**TRY IT**
Would you retype the whole listing exactly?

..............................

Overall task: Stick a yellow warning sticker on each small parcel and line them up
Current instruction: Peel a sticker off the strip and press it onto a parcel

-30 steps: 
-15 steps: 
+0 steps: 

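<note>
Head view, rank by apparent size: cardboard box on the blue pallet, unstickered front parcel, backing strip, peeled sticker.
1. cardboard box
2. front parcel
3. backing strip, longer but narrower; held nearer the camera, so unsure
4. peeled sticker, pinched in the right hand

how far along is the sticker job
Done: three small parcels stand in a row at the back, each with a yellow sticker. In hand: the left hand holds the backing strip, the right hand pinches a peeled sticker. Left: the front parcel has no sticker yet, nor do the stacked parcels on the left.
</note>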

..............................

**TASK RESPONSE**
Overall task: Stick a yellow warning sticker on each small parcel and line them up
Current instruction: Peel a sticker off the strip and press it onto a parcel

-30 steps: 
-15 steps: 
+0 steps: 

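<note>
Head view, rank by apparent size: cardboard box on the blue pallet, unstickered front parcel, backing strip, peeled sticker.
1. cardboard box
2. front parcel
3. backing strip, longer but narrower; held nearer the camera, so unsure
4. peeled sticker, pinched in the right hand

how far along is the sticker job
Done: three small parcels stand in a row at the back, each with a yellow sticker. In hand: the left hand holds the backing strip, the right hand pinches a peeled sticker. Left: the front parcel has no sticker yet, nor do the stacked parcels on the left.
</note>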

That finishes the output.